For some reason, "The Hokey Pokey" always brings people up; it makes people happier. Why is the Hokey Pokey so popular and beloved? Well, you can come up with your own theory, but no other song seems to symbolize a good time for people and bring a smile to their faces to quite the same extent. In 1942, Irish songwriter and publisher Jimmy Kennedy, best known for "The Teddy Bear's Picnic," created a dance and an instruction song to go with it called "The Hokey Cokey." Written to entertain Canadian troops stationed in London, this song is similar to, but not the same as "The Hokey Pokey" we all know. 

Composer Al Tabor was also entertaining Canadian troops in wartime London, and in 1942, he wrote a participation dance called "The Hokey Pokey." He claimed the name came from the London ice cream vendors of his youth, called "Hokey Pokey Men." The accompanying dance was very similar to Kennedy's. In 1946, totally unaware of the British "Hokey Pokey" and "Hokey Cokey," two Scranton, Pennsylvania musicians, Robert Degan and Joe Brier, recorded "The Hokey Pokey Dance" to entertain summer vacationers at Poconos Mountain resorts. The song was a regional favorite at dances and resorts for the rest of the forties, but that still isn't the song we know today.

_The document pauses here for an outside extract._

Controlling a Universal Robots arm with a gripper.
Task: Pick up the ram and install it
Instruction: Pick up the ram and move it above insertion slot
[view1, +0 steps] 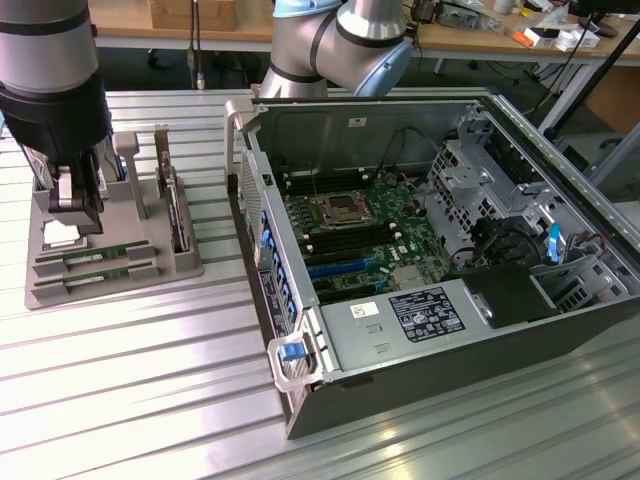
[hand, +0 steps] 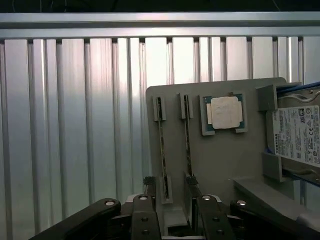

As if to confuse matters even more, British bandleader Gerry Hoey also claimed authorship in 1940 of a similar tune "The Hoey Oka." The general belief is that Charles Mack, Taft Baker, and Larry Laprise wrote the American version of the song, "The Hokey Pokey," in 1949 to entertain skiers at the Sun Valley Resort in Idaho. The song was a hit at resorts, so Laprise recorded it. It flopped, but Degan and Brier found out about it and sued Laprise for ripping off their "Hokey Pokey Dance."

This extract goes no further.